Boat Updates – Bow mount Fixing


While in this period of lock down, I have finally got around to doing a couple of jobs on the boat that I have been putting off for a while, just due to the fact that I haven’t had the time, and have made do with some bodges. The first was fixing the bow mount engine quick release plate. I had put this off, as actually it was quite a big job on this boat, involving cutting a hole on at the bow casting deck, which you really don’t want to do unless you have to. So the bodge I was using over the last couple of years was simply mounting the quick release on two bits of wood that was ratchet- strapped to the handles at the bow of the boat. It worked ok, the engine was a bit high, and it did obscure vision a bit while using the main engine, but it was acceptable for a short term fix.


Eventually I wanted to fix it to the boat correctly, so last week during my “enforced” spare time, I got cracking.
The first thing I had to do is cut the starboard side handle off, as this was right where the engine needed to go. This was fairly simple with to do with an angle grinder. The next thing was the cleat at the front of the boat it was slightly in the way so I needed to move it. As it was bolted on I needed to get inside the front deck to get to the bolts. I needed to get in any way to bolt the engine mounting plate on anyway so I had to cut a hole in the deck – not something that you look forward to, but again it was fairly simple. First I marked it out then drilled the corner points and cut the rest out with angle grinder. Alas I had to make a bigger hole then I wanted which is the benefit of having big arms that need to fit in to get at the bolts!
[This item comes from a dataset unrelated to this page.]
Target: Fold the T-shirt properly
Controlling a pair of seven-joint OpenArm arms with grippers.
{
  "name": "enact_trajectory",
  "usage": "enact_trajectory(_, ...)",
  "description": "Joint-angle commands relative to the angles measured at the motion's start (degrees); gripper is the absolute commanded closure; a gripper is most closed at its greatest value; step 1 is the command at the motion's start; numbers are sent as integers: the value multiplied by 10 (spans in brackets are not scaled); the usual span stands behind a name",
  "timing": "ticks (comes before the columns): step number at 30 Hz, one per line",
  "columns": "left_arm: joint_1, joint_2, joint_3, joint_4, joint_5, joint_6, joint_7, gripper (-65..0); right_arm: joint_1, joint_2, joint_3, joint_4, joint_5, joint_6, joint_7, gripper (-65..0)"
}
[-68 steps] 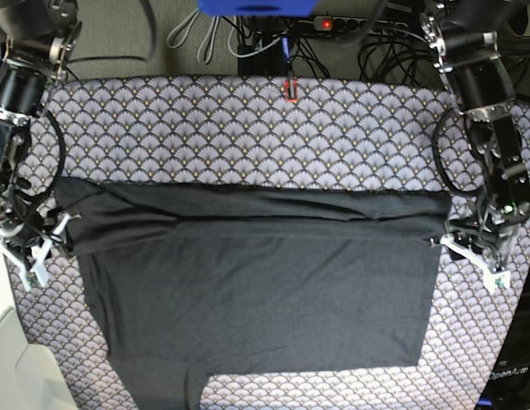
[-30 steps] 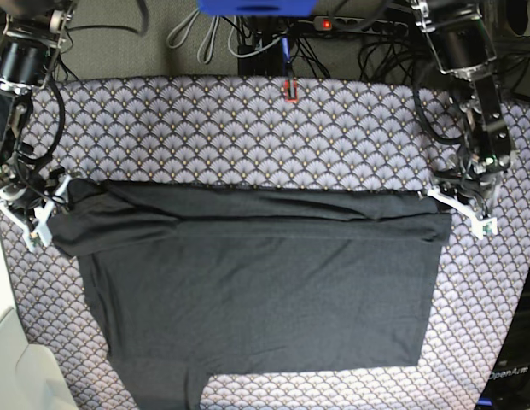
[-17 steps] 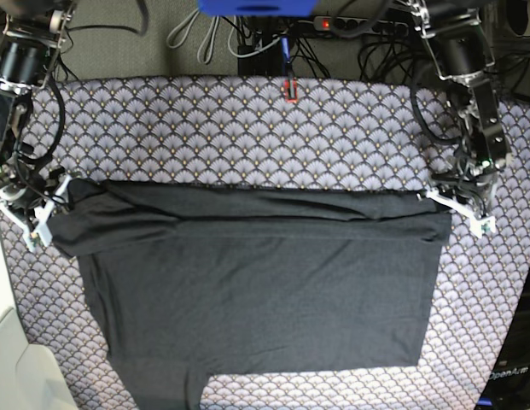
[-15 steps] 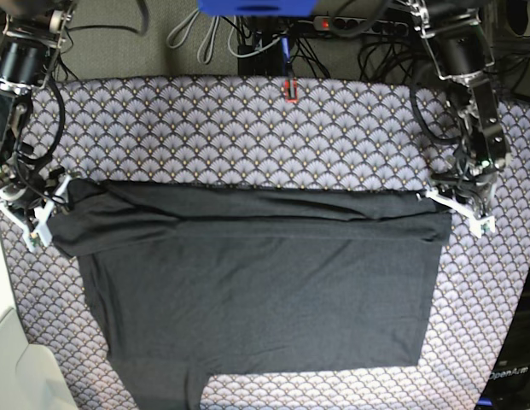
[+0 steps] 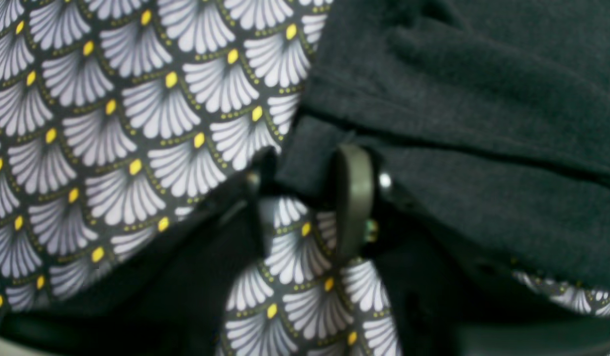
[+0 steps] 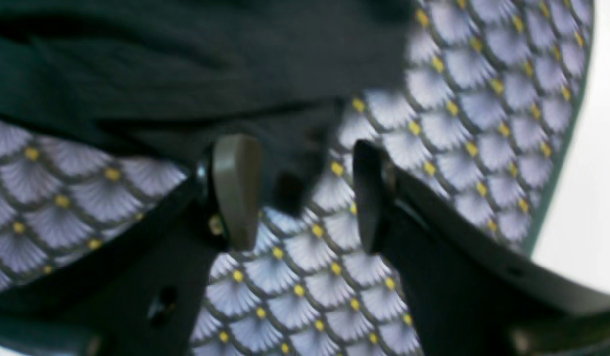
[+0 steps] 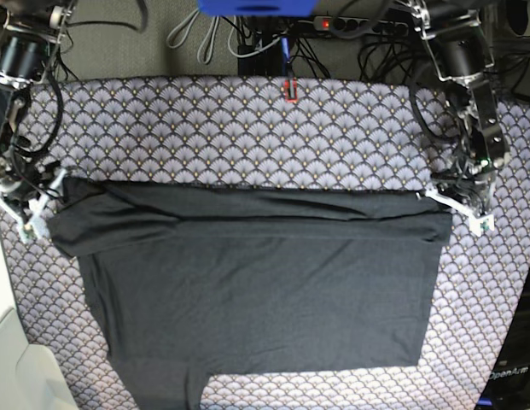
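Right gripper (image 7: 30,207) has drifted up off the T-shirt (image 7: 265,273) corner, jaws apart; left gripper (image 5: 305,198) jaws closing on the fold's end, probably to pin it.

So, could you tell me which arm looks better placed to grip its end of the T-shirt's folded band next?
Probably the left gripper: its jaws already straddle a corner of the T-shirt. The right gripper stands open, with cloth reaching only its inner finger.
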Motion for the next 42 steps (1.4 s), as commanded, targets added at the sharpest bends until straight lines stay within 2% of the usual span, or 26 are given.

The bow of the boat is one of the areas that holds the flotation, in this case sheets of polystyrene, I had to move a couple out the way to get in, but it is important not to get rid of them and they will be replaced afterwards so the buoyancy remains the same.


The front cleat was a pain in the ass, even getting inside I couldn’t get the bolts off as they had seized on, so, then as a last results I cut through it with the angle grinder to remove the bolts!

Now the mounting plate on the engine also needed to be adjusted so the engine fitted correctly in the down position, and didn’t clip the side strip of the boat. Luckily the mounting plate has an option to offset it so it hangs slightly more over the side, so that’s how I fixed it to the engine.



The next problem was fixing the second part of the quick release mounting plate on to the boat. As it turns out the front of my boat where I wanted it fitting was slightly wonky! Only by a couple of mm but it meant that the plate wouldn’t sit flush. Not an issue as I had a spare bit of aluminium plate kicking around in the garage and I put this where the quick release plate was going and put a couple of aluminium washers under one side to level it on the tread plate.
Then it was simply a case of drilling the holes for the plate and bolting it on.


As usual with these mounting plates, the engine side holes needed a slight enlarging to fit in, but its on, and sits just nicely within the boat when stowed, and deploys easily without clipping the side.


I then replaced the cleat at the front at a slightly different angle, as I still need this should I wish to anchor. The final job is sealing the hole in the deck up, which I am going to do by riveting an aluminium plate over it, however while the bow is open I am going to take advantage of doing the electrics of the boat and putting a switching panel in here first. Which I will write about later.